# Task prompt
Give the whole listing below once more, exactly, without pictures.

# The data
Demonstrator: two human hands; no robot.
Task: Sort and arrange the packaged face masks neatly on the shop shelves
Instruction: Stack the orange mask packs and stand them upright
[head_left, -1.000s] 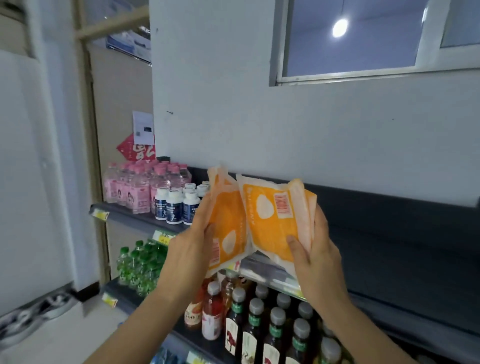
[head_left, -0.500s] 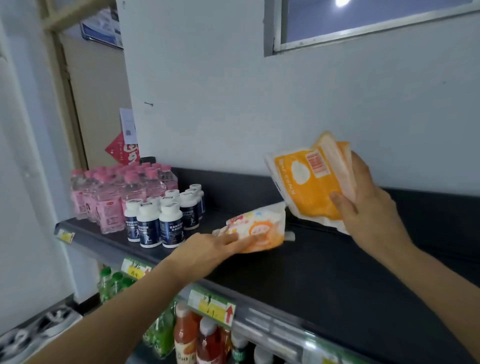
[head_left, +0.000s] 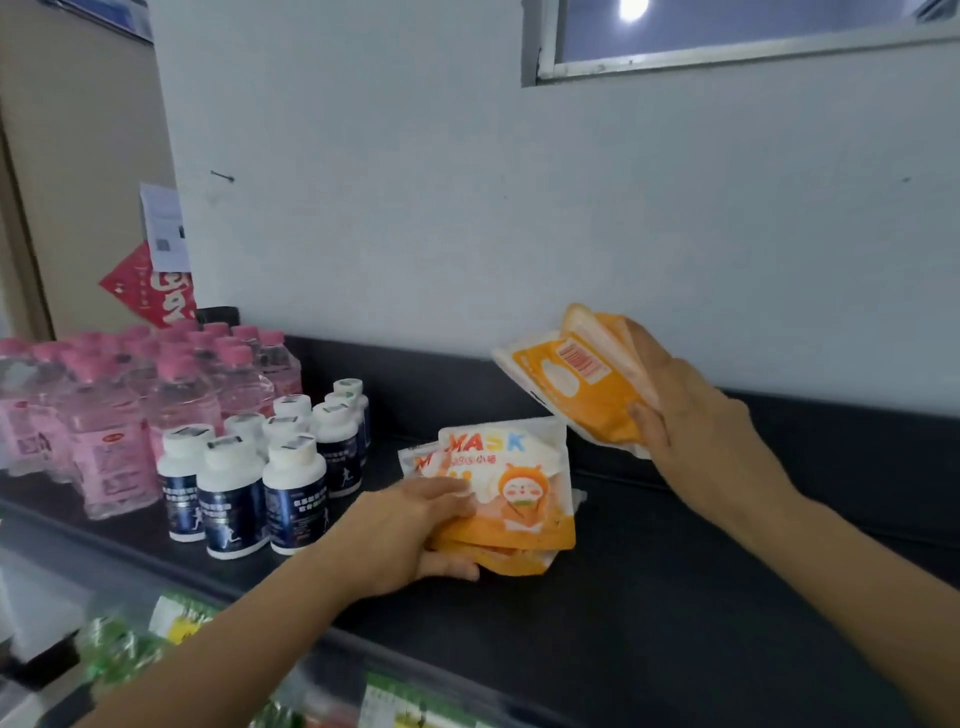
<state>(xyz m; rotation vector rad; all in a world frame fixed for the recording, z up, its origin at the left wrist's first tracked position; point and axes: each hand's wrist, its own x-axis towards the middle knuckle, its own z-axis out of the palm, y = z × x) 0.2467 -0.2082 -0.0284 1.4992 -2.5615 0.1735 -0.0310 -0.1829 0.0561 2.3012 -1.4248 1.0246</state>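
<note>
- Your left fingers (head_left: 441, 491) curl over the front of the mask stack (head_left: 519, 483), thumb under its near edge, so your left hand (head_left: 410, 535) grips it where it rests on the dark shelf (head_left: 675, 597).
- The mask stack sits mid-shelf, printed face towards you, just right of the white-capped bottles (head_left: 260, 478).
- Your right hand (head_left: 696, 415) grips the raised packs (head_left: 576, 384), thumb on the near face and fingers behind, tilted above the shelf, farther back and to the right, close to the wall (head_left: 467, 208).
- Their lower corner comes just beside the stack's far right corner; you cannot tell whether they touch.
- Pink bottles (head_left: 114, 415) stand at the far left.
</note>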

# Solution for this problem
Demonstrator: two human hands; no robot.
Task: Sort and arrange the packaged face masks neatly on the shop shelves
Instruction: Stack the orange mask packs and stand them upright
[head_left, -1.000s] 
[head_left, -0.500s] 
[head_left, +0.000s] 
<state>(xyz m; rotation vector rad; all in a world frame fixed for the recording, z up, its origin at the left wrist's first tracked position; point and axes: each hand's wrist, its own x-axis towards the middle knuckle, its own z-axis out of the palm, y = z × x) 0.2467 -0.2082 -0.0284 1.4992 -2.5615 0.1735 -0.0310 -0.1829 0.0561 2.3012 -1.4248 1.0246</state>
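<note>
- Your left fingers (head_left: 441, 491) curl over the front of the mask stack (head_left: 519, 483), thumb under its near edge, so your left hand (head_left: 410, 535) grips it where it rests on the dark shelf (head_left: 675, 597).
- The mask stack sits mid-shelf, printed face towards you, just right of the white-capped bottles (head_left: 260, 478).
- Your right hand (head_left: 696, 415) grips the raised packs (head_left: 576, 384), thumb on the near face and fingers behind, tilted above the shelf, farther back and to the right, close to the wall (head_left: 467, 208).
- Their lower corner comes just beside the stack's far right corner; you cannot tell whether they touch.
- Pink bottles (head_left: 114, 415) stand at the far left.
</note>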

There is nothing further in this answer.